Andrew shook his head. “No, lass. She’s taken a different path. One I’m fairly sure you’ll never go.”
“Being married might not be so bad, but not to someone like the grocer’s son.” Caitlin shuddered at the thought.
Andrew chuckled. “Aye. That wouldn’t have made for a good match. I’m thinkin’ someone a wee bit more educated.” For a moment Caitlin saw his eyes light up as if he saw some future happiness for her, then it faded away. “But the burden we bear often forces us to walk alone.”
“What do I be doing now?” she asked with a heavy heart.
“You already know a lot about making photographs, but I’ll teach you more about what it means to be a Medium. There be supernatural beasties out there I never dared talk about, but I guess it be time I did.” He sighed. “At least for your own protection.”
“Ma will be furious.”
“Your ma must never know what I… we do,” he insisted. “You study hard and be a teacher. That will be your way out of the South Side. Not doing what I be doing.”
“Aye, da.”
He shook his head. “No, say it to me properly. Like a Middle District lady would.”
Caitlin cleared her throat and sat up straight. “Yes, Father.”
“Aye. That be the ticket.” He stood up and gestured to the camera parts. “Now, gather up me things. Your lessons start now.”
WHILE RUNNING AN ERRAND A few weeks later for her father, Caitlin had no choice but to walk past Kage House. At first she began to march in a hurry, but then she wondered if by chance Mr. and Mrs.
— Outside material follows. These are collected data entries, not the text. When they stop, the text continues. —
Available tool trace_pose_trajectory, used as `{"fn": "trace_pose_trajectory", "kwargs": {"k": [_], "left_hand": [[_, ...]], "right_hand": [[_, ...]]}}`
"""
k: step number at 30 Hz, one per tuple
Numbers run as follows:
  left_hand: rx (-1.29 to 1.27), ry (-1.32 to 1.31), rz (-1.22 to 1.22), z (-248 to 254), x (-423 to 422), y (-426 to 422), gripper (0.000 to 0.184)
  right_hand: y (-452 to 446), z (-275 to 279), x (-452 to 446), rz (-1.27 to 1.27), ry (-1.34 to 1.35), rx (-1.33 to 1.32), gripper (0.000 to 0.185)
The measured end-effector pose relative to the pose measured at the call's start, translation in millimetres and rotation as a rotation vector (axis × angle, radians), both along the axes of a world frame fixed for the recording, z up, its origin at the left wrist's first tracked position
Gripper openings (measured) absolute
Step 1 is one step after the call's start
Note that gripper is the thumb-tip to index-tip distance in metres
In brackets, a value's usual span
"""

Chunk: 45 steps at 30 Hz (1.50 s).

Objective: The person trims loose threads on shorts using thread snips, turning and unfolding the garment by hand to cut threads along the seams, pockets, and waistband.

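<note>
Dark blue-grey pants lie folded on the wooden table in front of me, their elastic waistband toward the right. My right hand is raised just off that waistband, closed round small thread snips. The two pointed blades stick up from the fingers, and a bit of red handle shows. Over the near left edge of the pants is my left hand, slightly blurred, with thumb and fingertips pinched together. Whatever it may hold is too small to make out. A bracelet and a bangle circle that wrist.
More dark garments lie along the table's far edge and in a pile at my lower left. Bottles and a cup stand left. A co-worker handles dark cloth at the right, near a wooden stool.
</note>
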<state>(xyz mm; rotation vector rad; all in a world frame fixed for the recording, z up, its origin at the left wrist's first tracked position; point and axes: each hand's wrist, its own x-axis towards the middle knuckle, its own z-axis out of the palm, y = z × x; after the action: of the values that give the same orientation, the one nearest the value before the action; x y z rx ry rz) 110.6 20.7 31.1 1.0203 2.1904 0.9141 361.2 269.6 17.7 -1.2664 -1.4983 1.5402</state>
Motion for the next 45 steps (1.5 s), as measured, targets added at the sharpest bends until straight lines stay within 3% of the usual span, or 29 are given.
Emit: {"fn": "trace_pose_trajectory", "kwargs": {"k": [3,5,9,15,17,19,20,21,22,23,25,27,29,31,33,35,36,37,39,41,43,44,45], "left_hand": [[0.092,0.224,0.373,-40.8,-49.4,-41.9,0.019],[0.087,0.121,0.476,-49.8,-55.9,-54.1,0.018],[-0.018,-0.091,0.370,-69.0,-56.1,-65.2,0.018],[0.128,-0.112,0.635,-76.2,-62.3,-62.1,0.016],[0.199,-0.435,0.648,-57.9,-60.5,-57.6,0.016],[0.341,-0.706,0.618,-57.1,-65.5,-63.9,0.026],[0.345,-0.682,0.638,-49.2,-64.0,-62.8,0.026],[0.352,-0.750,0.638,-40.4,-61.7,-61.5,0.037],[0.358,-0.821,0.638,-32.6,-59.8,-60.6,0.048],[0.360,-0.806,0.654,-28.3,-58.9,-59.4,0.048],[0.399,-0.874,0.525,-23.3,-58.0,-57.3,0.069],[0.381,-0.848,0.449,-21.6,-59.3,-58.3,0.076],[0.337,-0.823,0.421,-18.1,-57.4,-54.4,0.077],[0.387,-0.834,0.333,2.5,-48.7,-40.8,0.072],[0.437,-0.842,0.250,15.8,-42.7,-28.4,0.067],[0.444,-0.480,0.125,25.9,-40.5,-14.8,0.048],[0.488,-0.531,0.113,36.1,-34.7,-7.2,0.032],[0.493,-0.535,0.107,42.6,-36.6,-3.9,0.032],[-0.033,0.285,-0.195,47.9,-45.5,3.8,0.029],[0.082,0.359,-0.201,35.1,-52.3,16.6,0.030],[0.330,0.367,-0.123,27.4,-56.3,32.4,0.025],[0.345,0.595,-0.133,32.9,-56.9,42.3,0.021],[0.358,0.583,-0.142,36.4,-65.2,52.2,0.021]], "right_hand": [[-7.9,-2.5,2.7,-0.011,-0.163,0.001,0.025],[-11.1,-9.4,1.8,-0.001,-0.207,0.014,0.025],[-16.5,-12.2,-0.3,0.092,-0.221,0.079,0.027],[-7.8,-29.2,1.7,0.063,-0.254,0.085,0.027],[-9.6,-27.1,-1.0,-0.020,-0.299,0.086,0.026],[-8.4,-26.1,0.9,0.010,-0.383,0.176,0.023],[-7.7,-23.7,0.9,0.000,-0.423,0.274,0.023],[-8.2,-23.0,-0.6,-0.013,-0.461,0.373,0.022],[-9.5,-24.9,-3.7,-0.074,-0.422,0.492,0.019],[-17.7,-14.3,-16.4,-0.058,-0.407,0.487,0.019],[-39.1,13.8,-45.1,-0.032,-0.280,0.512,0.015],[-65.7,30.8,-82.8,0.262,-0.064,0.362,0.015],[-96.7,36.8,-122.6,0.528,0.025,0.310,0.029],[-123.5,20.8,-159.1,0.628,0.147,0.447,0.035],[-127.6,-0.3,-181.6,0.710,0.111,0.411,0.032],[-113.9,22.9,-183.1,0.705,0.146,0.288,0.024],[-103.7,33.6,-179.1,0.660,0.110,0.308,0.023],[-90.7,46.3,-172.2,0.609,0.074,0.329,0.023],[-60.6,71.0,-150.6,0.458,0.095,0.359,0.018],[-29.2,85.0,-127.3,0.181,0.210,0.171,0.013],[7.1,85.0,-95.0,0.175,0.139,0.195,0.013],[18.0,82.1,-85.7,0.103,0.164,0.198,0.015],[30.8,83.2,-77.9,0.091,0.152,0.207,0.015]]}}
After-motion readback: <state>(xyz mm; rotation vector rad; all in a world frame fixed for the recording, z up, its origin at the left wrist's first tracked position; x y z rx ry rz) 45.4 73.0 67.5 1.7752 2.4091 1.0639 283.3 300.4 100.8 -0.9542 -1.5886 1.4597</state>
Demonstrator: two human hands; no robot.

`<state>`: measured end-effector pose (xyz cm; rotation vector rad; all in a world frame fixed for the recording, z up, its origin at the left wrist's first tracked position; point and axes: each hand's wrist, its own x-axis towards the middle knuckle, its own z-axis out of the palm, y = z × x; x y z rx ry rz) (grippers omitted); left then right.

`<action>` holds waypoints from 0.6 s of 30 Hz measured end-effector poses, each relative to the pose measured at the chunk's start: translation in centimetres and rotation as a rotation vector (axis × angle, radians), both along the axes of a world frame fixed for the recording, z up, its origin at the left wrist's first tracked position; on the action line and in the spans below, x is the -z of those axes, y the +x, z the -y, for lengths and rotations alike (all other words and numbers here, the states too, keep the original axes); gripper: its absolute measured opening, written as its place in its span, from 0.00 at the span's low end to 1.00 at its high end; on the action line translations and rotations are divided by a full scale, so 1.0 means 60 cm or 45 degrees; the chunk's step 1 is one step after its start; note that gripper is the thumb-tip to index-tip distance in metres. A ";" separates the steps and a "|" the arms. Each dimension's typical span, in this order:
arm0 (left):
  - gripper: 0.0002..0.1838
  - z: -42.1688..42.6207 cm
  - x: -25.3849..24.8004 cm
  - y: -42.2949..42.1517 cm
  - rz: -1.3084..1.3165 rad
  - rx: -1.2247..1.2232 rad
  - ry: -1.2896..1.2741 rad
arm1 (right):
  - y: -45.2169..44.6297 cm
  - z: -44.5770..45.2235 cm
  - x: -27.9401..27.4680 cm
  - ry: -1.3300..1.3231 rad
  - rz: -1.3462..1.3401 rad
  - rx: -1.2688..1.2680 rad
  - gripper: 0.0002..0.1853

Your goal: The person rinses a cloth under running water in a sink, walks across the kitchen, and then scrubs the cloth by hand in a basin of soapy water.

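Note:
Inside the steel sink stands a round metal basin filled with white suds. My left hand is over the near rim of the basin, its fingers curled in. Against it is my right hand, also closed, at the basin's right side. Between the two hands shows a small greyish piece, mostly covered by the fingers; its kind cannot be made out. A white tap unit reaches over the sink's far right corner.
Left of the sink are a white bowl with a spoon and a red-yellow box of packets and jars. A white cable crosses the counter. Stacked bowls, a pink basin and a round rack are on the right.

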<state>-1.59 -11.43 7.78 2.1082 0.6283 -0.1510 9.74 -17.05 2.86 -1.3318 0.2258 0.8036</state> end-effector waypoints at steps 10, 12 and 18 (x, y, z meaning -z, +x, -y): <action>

Kage had allowed Matthew to come home. Caitlin looked up at Matthew’s old bedroom window, and to her surprise she saw Mrs. Trask there instead. The woman stood so close to the glass, you could see her breath. Her eyes were distant and unfocused. She jerked her head, and a faint whisper of a smile appeared on her face, then lit up in joy. Behind Mrs. Trask, Caitlin could see a woman—it was Regina.
Caitlin’s body began to shake and her hands clenched into fists. She could feel her face flush, and all she wanted to do was scream and cry at the same time. Overwhelmed by these feelings, she moved off the side walk and leaned against a building to hide her face from passersby. Caitlin tried to control herself, but she burst into tears. That’s when she realized she was jealous of Mrs. Trask and Regina. Here was a woman who accepted her daughter even if she was a ghost, and her own mother could not stand her. It was time to let that hurt go.
With new-found resolve, Caitlin wiped the tears from her eyes. No matter what happened in the future, she would not let her mother dictate who or what she would be.
She was her father’s daughter after all.